Bonnie Bruner, MSN, RN-BC (14:18):
Thanks, Reggie. So I know this is a busy slide, but I think it’s important to see how this has worked. So we have a particular use case, this was a health system, a large health system that we worked with. And you can see we have all these different source systems. This says EHR, really you can think of these more so as facilities, but certainly a multitude of EHRs, Cerner, Allscripts, Meditech, Epic, all you can think of. So they sent out HL7 v2, but various versions of HL7 v2 sent it to their interface engines and there were multiple interface engines. And from there came into the Pivot platform that I just described. Pivot is also leveraging in this process Symedical, which we haven’t touched on too much, but you can think of Symedical as the semantics of normalizing the terminology.
(15:26):
So the vernacular within those messages while Pivot is focused on normalizing the syntax. And so these two together really get you a clean record. From there we call the Verato, EMPI if Verato does not already have that patient data in there, we post information into Verato. But the end result is a message outbound into, in this case it was an enterprise data warehouse. So you have a clean longitudinal record with a universal enterprise patient ID. So you can truly have that longitudinal record go in. And I think one thing that’s important to note is you can see this is vendor agnostic, and even if this says enterprise data warehouse, this could be an analytics platform, it could be a health information exchange. So this particular integration is essentially repeatable and can be accelerated for the next use case. And we do have more use cases coming down the road where we can kind of plug and play this particular architecture.
(17:00):
So just some metrics to go over this use case, I mentioned Symedical earlier and being able to automate the semantic translations of terminologies. In this particular use case, it was for HL7 ADT messages. So we were able to normalize to standard terminologies so that if this health system wants to be interoperable with that data, they can again downstream to another use case. But patient demographics, race, ethnicity, gender, all those things, allergies, procedures, diagnoses and observations like vital signs. So all that data is mapped to a standard terminology now, and we have about over a million terms that are mapped to the standard terminologies. And about 75% of that was automated through our software. For the syntax, we already kind of covered this, the v2.x to FHIR and today I think it’s actually closer to 40 million messages ingested in output today and FHIR.
(18:26):
And of course those are inclusive with the UMPI. And I can tell you we already have a couple other use cases from this client that wants to repeat this process for other downstream systems. For Verato and Reggie, feel free to jump in. Started with 4.7 million records that were historical data loaded and got those down to 3.89. So almost a million or less patients that they were able to kind of come up with. And again, across 60 sources of data, which is encompassing of really all of these results. If you know about data quality, the foundation of it and everything that comes along with it, I think you would agree a three month implementation is impressive.
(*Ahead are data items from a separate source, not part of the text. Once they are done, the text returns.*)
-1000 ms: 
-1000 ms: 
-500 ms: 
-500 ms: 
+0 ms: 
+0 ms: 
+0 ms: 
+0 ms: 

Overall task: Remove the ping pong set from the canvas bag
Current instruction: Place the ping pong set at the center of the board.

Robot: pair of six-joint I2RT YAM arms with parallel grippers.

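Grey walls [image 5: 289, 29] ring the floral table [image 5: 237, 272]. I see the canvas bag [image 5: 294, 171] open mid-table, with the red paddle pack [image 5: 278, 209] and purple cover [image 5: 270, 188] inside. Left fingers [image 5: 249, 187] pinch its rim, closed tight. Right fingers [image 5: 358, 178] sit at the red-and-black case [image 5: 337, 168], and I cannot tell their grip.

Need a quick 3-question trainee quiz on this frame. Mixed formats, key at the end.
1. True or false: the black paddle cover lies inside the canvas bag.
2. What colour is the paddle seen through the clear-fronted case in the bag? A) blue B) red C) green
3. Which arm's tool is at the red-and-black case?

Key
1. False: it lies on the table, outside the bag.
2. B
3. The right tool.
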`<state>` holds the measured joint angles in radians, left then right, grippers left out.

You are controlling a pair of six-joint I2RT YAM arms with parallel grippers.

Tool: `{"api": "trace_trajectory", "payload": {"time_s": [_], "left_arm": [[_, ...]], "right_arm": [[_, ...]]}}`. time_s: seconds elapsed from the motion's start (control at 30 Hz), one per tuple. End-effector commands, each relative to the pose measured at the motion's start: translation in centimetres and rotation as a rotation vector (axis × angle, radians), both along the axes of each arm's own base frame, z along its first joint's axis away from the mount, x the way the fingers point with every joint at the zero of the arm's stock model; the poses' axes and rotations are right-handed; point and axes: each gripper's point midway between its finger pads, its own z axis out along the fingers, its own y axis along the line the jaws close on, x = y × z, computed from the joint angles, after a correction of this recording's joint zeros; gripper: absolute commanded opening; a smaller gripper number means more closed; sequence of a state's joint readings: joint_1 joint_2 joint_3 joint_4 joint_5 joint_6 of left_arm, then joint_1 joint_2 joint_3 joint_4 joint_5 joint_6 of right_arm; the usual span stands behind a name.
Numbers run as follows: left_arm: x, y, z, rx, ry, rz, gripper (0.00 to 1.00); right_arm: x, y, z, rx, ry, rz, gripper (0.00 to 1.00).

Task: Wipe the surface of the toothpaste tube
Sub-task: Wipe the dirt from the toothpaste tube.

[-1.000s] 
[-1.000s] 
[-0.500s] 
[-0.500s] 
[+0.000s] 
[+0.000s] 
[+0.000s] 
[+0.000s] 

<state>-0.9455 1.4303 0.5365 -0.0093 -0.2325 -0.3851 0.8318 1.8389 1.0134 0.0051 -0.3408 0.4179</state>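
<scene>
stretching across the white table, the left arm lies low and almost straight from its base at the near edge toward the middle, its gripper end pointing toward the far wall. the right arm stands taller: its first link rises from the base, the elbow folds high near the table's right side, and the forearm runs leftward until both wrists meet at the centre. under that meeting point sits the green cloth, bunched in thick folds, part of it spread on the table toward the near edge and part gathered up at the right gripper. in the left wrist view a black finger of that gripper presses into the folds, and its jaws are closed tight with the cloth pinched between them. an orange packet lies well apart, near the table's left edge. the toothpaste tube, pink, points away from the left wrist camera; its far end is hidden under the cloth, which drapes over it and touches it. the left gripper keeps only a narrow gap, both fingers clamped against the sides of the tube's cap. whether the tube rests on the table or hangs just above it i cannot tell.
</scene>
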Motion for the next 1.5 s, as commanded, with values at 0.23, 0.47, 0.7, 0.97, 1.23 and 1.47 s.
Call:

So essentially from installation to go live getting all the Pivot interfaces configured and all the normalization done was about three months.
Stephanie Broderick (19:43):
Bonnie, I’d like to add just a little bit here. So we did a webinar with this health system and it’s out on Becker’s Healthcare if anybody is interested. One of the things to note was when they talked about some of the results, they said because of the data normalization that they’ve been able to achieve, that they had already saved the lives of over 40 patients, which was tremendous. And that was after just a very short period of time. So can’t overemphasize how important data quality is for decision-makers in order to drive those insights into what’s going on with patients so that you can create better outcomes. All right, Reggie, before we go into questions, if anybody wanted to find out more about Verato solution, is there someplace that they can go here at HIMSS to find you?
Reggie Wells, MHA, MBA (20:33):
Yes. First, we have the Verato team here at this table, and then we have a booth in the far left corner. So just keep walking until you feel like you’re about to leave the stadium, in that place.
Stephanie Broderick (20:45):
All right, fantastic. So do we have any questions from the audience? Yes.
Audience Speaker 1 (20:52):
Thanks Stephanie. I was hoping you could talk more about the 40 lives you saved, how you know that for example?
Stephanie Broderick (21:00):
I know that because the IT director told us that from the health system.
Bonnie Bruner, MSN, RN-BC (21:09):
We have the same question from the webinar.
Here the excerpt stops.